Filmmaker, historian and crtitic

Stuart Robert Henderson is a Canadian filmmaker, historian, and culture critic. He is the president of 90th Parallel Productions, a film production company. He is the author of the Clio award-winning book Making the Scene, Yorkville and Hip Toronto in the 1960s (University of Toronto Press, 2011). "Making the Scene" focuses on the history of 1960s Yorkville as a mecca for Toronto's and Canada's counterculture.

Henderson is the producer and showrunner for We're All Gonna Die (Even Jay Baruchel), a Crave Original documentary series about the end of the world. He won the Canadian Screen Award for Best Writing in 2025. Among the documentary films he has produced are The Skin We're In, Invisible Essence: The Little Prince, and My First 150 Days. Working with Jesse Wente and Justine Pimlott, he produced Inconvenient Indian, a feature documentary from director Michelle Latimer. The film, based on the best-selling book by Thomas King, premiered at the Toronto International Film Festival in 2020.

Henderson has held post-doctoral fellowships at McMaster University (2008–2009) and York University (2009–2011) where he conducted research on Toronto's Rochdale College and what he has termed "hip separatism" in the 1970s. He has taught Canadian cultural history courses at the University of Toronto and Queen's University. His doctoral dissertation was honoured by the Canadian Historical Association with the John Bullen Prize for best PhD thesis (2008).

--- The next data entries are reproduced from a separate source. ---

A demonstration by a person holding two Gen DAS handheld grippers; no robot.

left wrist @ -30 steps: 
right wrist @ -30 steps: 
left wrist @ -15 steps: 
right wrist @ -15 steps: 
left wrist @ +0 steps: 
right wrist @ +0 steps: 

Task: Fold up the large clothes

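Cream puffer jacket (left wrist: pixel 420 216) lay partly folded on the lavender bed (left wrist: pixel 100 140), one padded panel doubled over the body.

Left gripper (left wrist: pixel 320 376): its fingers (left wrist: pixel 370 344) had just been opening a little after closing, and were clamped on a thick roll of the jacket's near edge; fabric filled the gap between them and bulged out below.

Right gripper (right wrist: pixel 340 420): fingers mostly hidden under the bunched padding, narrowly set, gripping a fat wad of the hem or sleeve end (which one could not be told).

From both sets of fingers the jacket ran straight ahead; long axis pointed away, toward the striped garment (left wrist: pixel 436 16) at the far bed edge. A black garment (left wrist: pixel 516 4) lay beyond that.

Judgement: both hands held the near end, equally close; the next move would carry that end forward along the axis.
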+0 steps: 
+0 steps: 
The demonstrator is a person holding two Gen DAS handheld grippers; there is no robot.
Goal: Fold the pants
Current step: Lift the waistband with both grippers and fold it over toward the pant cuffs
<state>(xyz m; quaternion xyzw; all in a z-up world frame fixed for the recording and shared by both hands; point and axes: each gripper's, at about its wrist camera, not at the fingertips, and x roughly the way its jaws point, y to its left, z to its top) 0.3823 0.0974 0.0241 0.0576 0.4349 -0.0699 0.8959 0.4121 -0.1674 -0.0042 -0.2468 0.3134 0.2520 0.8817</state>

Henderson's academic work has appeared in the Journal of Canadian Studies, the Canadian Historical Review, LeftHistory, the Journal of Canadian Historical Association and the Journal for the Study of Radicalism.

He has worked as the editor of the Americana section at Exclaim! and as a features editor at PopMatters Media Inc, where he was also a frequent contributor.

Henderson is former chair of the board for Point of View magazine. He has served on the jury for the Polaris Music Prize and has worked as the national pop culture columnist for CBC Radio One. On May 15, 2011, Henderson was elected to the executive board of the Popular Culture Association of Canada. He lives in Toronto.